I think it should be noted that my ex wife and I were in a relationship for 13 years (9 of them married). We were as close as friends as anything. For both of us, removing that friendship would've been like losing a member of the family.
Dude are you serious? Only six in a three year span? Your not counting random hook-ups are you? Please tell me your not. My ex dumped me last novemeber and I've dated just as many since. Not including random hook-ups.
First off, "dude," I'm nearly 40 years old and not interested in "random hook ups." I had my fill of those when I was an idiot 20-year-old musician with nothing better to do than go out to bars and be stupid. It got boring, fast. Second, I have ZERO interest in serial dating. Did it. Got over it. Moved on. It's no wonder you have such fixed ideas on dating. How old are you anyway?
I agree with you. I am starting to limit myself to girls I'm REALLY interested in, rather than dating any girl I think I have a chance to just bone. That limits the number of girls I date dramatically.
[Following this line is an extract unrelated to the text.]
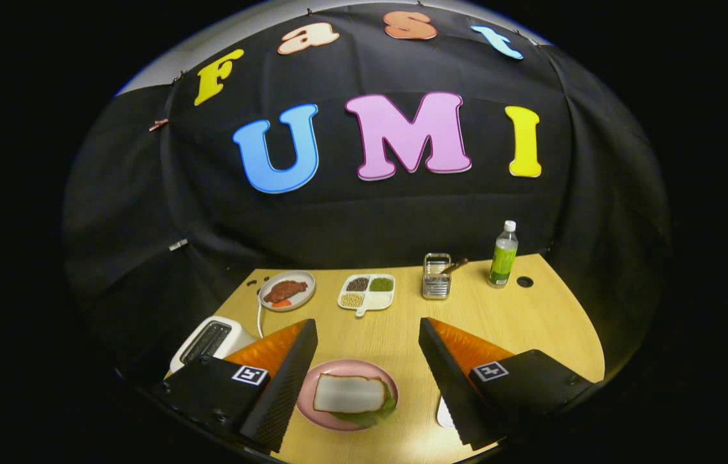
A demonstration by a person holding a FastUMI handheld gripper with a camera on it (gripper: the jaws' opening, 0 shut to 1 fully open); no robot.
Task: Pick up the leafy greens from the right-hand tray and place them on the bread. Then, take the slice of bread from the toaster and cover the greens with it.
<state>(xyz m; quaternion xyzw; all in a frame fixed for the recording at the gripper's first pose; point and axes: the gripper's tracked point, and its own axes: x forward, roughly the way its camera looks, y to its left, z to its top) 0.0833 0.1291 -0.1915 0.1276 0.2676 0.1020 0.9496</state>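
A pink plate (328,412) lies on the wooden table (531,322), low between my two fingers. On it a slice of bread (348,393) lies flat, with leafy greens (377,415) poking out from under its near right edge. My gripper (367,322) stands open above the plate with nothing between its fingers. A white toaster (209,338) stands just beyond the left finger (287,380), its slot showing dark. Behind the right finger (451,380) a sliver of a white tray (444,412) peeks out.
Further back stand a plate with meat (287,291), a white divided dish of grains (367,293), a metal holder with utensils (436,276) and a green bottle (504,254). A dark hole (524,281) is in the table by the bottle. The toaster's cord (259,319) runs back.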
For me, it's a question of do I really WANT to date someone. I CAN date plenty of women, but the reality is, I don't WANT to because it is a waste of my time. Quality is more important than quantity and, frankly, I'd rather spend time with a few people that I really like than a bunch of people I barely know.
so... between the two... who was the first to show signs of dissatisfaction.. who gave the first hints of desiring seperation..?
In the case of my ex and I, neither of us really wanted to separate, but it was becoming obvious. We were both growing weary and we started to realize there were elements of our relationship that just didn't and weren't going to ever work. Ultimately, I was the one that made the decision, but it was predicated by a number of things she and I both did. In the end, it was the right decision for both of us. Admittedly, our situation was unique.
Well, there you go. Trust me, nothing is more sad than a dude pushing 40 still trying to hit it and quit it on a regular basis...even if he can.
In my case, she did, and she cut off contact completely. Now after running into each other a year later at a club, she wants to hang out again, not sure if it's a good idea for me.
Dude, that is true. There is a 40 yr old I know who does that. He even got a fake id that says he's 28.
Oh, lord. That isn't to say having fun isn't on the agenda. I just don't want that to be my primary goal. God, if I were still doing that at 40+...scary.
Haven't read through yet, and I don't care to. A "relationship" starts when you swallow. I know that's not what you want to hear, but at least it isn't "anal." Seriously, I've been through dozens of relationships, and if the girl sucks physically, she's out. And apparently I'm typically out anywhere from 6 months-3 years for my abrasiveness. Back to your question: I don't care how much you want to say you "like" the guy or even "love" him, make him say it first. It is almost tantamount to a good relationship. Other than that, Godspeed.
Ok, I'm reading through this thread now. How are you not a "clinger?" Because you waited two months? As Family Fued would say: X
I think she's afraid of looking like a clinger. But I'm not sure if anything she has said proves she's a clinger.
Jesus, she's already remarried? Talk about a clinger. And I don't care how much friends you were, that should piss you off. No offense, but what the hell? EDIT: I just talked to three girls here. You should damn well be pissed off. Unless you don't care about her at all anymore.
And I'm sure I would be the "bad" uncle. Point is Lady di, you sound like a clinger, in my opinion. But I'll let that part slide and tell you Paul Harvey's "rest of the story." Men like a chase, period. At least the ones who are worth it. If you succumb as soon as he does, you are in what we call a "Clinger coup de gras" Otherwise, make yourself a challenge. I know it is tempting to do the crap they do in the movies, but if you don't see the sign, it is highly discouraged, at least IMO.
"No offense?" Wrong. Plenty of offense. You don't know them. And, going on your posts here, you're really in no position to judge. So just don't. "No offense," but you give a hell of a lot of relationship advice for somebody that seems to have never had a successful relationship.